A novel precast concrete-encased steel composite beam, which can be abbreviated as PCES beam, is introduced in this paper. In order to investigate the shear behavior of this PCES beam, a test of eight full-scale PCES beam specimens was carried out, in which the specimens were subjected to positive bending moment or negative bending moment, respectively. The factors which affected the shear behavior, such as the shear span-to-depth aspect ratio and the existence of concrete flange, were taken into account. During the test, the load-deflection curves of the test specimens were recorded, while the crack propagation patterns together with the failure patterns were observed as well.
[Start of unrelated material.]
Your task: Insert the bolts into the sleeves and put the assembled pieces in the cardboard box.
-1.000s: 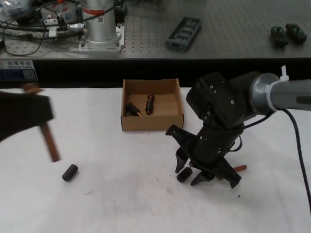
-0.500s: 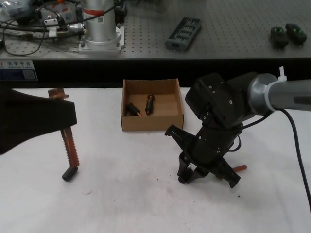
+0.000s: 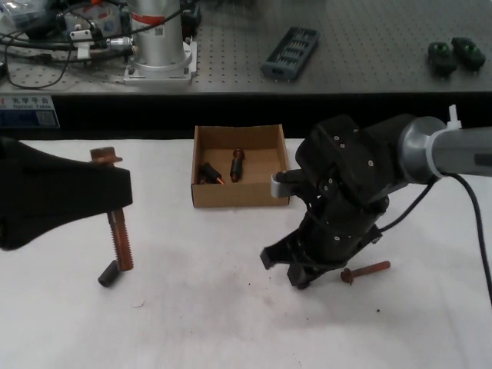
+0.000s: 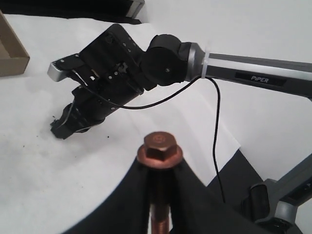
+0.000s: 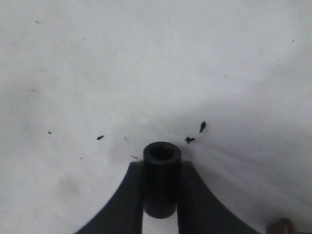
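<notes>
My left gripper (image 3: pixel 115 201) is shut on a copper bolt (image 3: pixel 118 219), which hangs upright with its hex head (image 4: pixel 159 149) up and its tip just above a black sleeve (image 3: pixel 108 273) lying on the white sheet. My right gripper (image 3: pixel 300 275) is shut on another black sleeve (image 5: pixel 161 178), held low over the sheet with its open bore facing outward. A second copper bolt (image 3: pixel 366 270) lies on the sheet beside the right gripper. The cardboard box (image 3: pixel 241 194) stands at the middle back and holds two assembled pieces (image 3: pixel 235 164).
The white sheet (image 3: pixel 200 307) covers the bench front and carries a few dark specks (image 5: pixel 194 134). Behind the box runs a perforated metal bench with a silver post (image 3: pixel 157 34), a black block (image 3: pixel 290 51) and cables. The right arm's cable (image 3: pixel 470 223) trails at the right.
The left gripper has swung rightward, bringing its bolt upright over the loose sleeve. The right gripper shut on the sleeve by the second bolt and turned, lifting it slightly.
</notes>
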Action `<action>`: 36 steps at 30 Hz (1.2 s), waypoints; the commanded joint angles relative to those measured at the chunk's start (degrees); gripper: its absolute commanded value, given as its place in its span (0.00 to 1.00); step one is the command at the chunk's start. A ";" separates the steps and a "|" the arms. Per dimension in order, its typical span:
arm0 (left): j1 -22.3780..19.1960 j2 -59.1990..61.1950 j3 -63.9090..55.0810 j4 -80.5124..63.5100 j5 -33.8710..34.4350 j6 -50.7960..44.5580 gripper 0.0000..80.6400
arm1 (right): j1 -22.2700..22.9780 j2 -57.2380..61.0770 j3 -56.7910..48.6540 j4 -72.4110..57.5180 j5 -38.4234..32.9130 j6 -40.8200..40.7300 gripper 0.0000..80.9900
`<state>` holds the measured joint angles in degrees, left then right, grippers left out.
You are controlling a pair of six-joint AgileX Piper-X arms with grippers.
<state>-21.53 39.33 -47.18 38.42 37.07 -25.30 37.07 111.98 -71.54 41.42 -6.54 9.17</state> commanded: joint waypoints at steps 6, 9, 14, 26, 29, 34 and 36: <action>0.17 2.75 -0.11 -3.51 -0.40 -0.49 0.01 | -0.43 0.67 3.54 6.76 4.38 -5.27 0.01; 0.17 2.75 -0.11 -4.42 -0.36 -0.49 0.01 | -0.28 1.31 3.54 8.24 4.93 -5.49 0.01; 0.17 2.75 -0.11 -4.71 0.84 -0.49 0.01 | -0.28 1.76 3.54 9.58 6.54 -5.29 0.01; 0.17 2.75 -0.11 -4.71 3.36 -0.02 0.01 | -0.28 3.33 3.54 9.83 6.93 -2.16 0.29; 0.17 2.75 -0.11 -4.71 3.36 -0.02 0.01 | -0.28 3.64 3.54 9.89 7.05 -1.04 0.25; 0.17 2.75 -0.11 -4.71 3.36 -0.02 0.01 | -0.28 3.79 3.23 10.02 7.11 0.25 0.15; 0.17 2.75 -0.11 -4.71 3.36 0.08 0.01 | -0.28 3.79 2.96 10.35 7.24 0.25 0.11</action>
<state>-21.53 42.13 -47.13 34.98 39.66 -25.50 37.07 112.30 -70.30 46.27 -1.41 8.78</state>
From the test results, it could be concluded that the tested PCES beams could all exhibit ductile shear behavior, and the innovative shear connectors between the precast concrete and cast-in-place concrete, namely the precast concrete transverse diaphragms, were verified to be effective. Then, based on the shear deformation compatibility, a theoretical model for predicting the shear capacity of the proposed PCES beams was put forward and verified to be valid with the good agreement of the shear capacities calculated using the proposed method and those from the experiments. Finally, in order to facilitate the preliminary design in practical applications, a simplified calculation method for predicting the shear capacity of the proposed PCES beams was also put forward and validated using available test results.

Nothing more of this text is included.